Sicuramente, non è più possibile rispondere con l’incredibile creatività e professionalità, che gli insegnanti hanno già dimostrato, adeguandosi in tempo zero alle direttive di marzo 2020. Allora, si era in una fase sperimentale, in cui ogni mezzo era preso per buono, anche i gruppi Whatsapp. Si prendevano le misure con le nuove piattaforme, con le nuove soglie di attenzione, le nuove tempistiche di apprendimento, la multimedialità portata al suo massimo grado… Ora, la scuola italiana ne sa senz’altro di più, su cosa implica davvero la didattica a distanza.

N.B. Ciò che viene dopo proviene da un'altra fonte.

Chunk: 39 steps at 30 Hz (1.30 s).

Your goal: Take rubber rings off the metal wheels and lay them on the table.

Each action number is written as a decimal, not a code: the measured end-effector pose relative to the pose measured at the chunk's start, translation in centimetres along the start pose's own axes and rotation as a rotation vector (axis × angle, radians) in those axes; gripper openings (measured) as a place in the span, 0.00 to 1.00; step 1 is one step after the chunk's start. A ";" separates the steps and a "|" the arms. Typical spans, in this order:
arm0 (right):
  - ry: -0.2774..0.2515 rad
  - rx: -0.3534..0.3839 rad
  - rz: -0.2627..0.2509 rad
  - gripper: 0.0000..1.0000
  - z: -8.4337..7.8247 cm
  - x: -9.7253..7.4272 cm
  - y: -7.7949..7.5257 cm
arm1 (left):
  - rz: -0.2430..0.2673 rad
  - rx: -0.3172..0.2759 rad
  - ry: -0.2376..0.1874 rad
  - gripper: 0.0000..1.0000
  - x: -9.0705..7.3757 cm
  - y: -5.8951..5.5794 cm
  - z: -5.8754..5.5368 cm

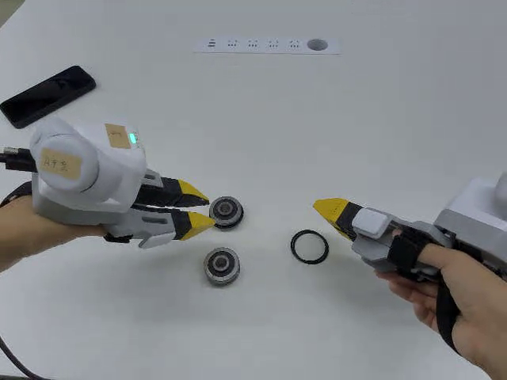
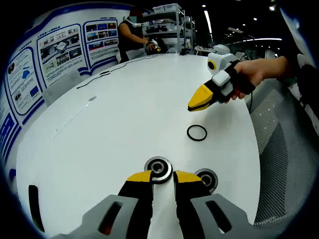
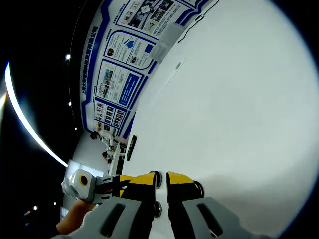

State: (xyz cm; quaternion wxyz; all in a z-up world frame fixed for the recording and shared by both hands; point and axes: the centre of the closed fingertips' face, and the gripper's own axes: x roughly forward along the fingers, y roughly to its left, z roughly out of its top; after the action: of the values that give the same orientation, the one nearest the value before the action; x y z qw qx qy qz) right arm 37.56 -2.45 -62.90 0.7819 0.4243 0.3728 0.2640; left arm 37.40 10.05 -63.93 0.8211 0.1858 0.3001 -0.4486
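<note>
Observed: left gripper (image 1: 200,207) has its jaws a narrow gap apart, holding nothing. Its tips sit just left of the far metal wheel (image 1: 226,211), which lies just beyond the gap in the left gripper view. The near metal wheel (image 1: 222,265) lies close in front of it. One rubber ring (image 1: 309,246) lies flat on the white table (image 1: 261,134), right of both wheels. The right gripper (image 1: 331,209) has its yellow tips together, empty, just beyond the ring. A phone (image 1: 47,95) lies far left and a power strip (image 1: 265,45) at the far centre.

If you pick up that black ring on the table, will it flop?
Probably it sags a bit: the rubber ring is a thin loop. It looks light, being so thin. Lying flat on the table, it likely won't roll away.
</note>
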 end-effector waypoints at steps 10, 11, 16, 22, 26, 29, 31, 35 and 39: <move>0.017 -0.020 0.002 0.09 -0.7 0.6 0.1 | -0.016 0.003 0.007 0.16 1.4 0.0 0.4; 0.019 -0.024 0.002 0.09 -0.7 0.6 0.1 | -0.017 0.003 0.010 0.15 1.4 0.0 0.4; 0.015 -0.025 0.012 0.09 -0.6 0.7 0.5 | -0.020 -0.001 0.014 0.15 1.7 0.0 0.3; 0.022 -0.020 0.016 0.09 -0.9 0.8 0.7 | -0.019 0.007 0.024 0.15 1.9 0.0 0.2; 0.022 -0.016 0.026 0.09 -0.8 0.8 0.9 | -0.026 0.005 0.035 0.15 2.1 -0.1 0.0; 0.022 -0.015 0.024 0.09 -0.8 0.8 0.9 | -0.030 -0.003 0.029 0.14 2.1 -0.2 0.1; 0.021 -0.013 0.022 0.09 -0.8 0.8 0.8 | -0.033 0.002 0.032 0.14 2.0 -0.2 0.0; 0.022 -0.012 0.026 0.09 -0.8 0.9 0.9 | -0.037 0.009 0.040 0.13 1.9 -0.2 0.0; 0.034 -0.012 0.045 0.09 -1.1 1.4 1.5 | -0.043 0.066 0.052 0.12 1.9 -0.4 -0.1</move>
State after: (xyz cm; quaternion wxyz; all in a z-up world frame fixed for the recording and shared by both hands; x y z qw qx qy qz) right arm 37.39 -0.15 -62.49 0.7718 0.4236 0.3747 0.2907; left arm 37.85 8.74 -65.25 0.7966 0.2179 0.3104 -0.4708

Questa seconda chiusura, però, impone delle scelte più specifiche, rispetto al semplice adeguamento tecnologico. Delle scelte che rendano la videolezione una parte integrante del processo educativo. Perché non si può prescindere, nel rapporto insegnante-alunni, da una certa dose di flessibilità, ma allo stesso tempo non ci si può affidare unicamente all’andamento della curva del contagio.
Si può scegliere di prendere questo mutamento repentino e eterodiretto (chiusura e conseguente didattica a distanza), come un’occasione per riflettere. Quel che non si sente dire spesso è che i docenti già si interrogavano, su digitalizzazione e globalizzazione del mondo contemporaneo.
Era il 2008 quando i pedagogisti Palfrey e Gasser parlavano di un nuovo bivio per le scuole e per i sistemi educativi, in generale. La prima strada era rimanere saldi nell’idea tradizionale di competenza, tralasciando il mondo dei social; la seconda, abbracciare le nuove tecnologie e trasformarle in strumenti di apprendimento.
Quest’ultima ipotesi è stata profetica. Dalle videolezioni ai tutorial, ai film in lingua, ai progetti digitali, ogni studente italiano ha vissuto diverse evoluzioni tecnologiche. Tali esperienze sono differenziate in base al grado di apprendimento e alle specifiche della materia, ma anche in base alla sensibilità del docente.
Però diventa difficile creare un progetto educativo nazionale solo affidandosi alla libera iniziativa dell’insegnante, per quanto sia una componente fondamentale di qualsiasi processo educativo.
Non serve né demonizzare né santificare il digitale. Si tratta di dare una risposta, che parta dall’adeguamento tecnologico e dalla formazione specifica, ma che si interroghi anche su prospettive e gestione sul lungo termine.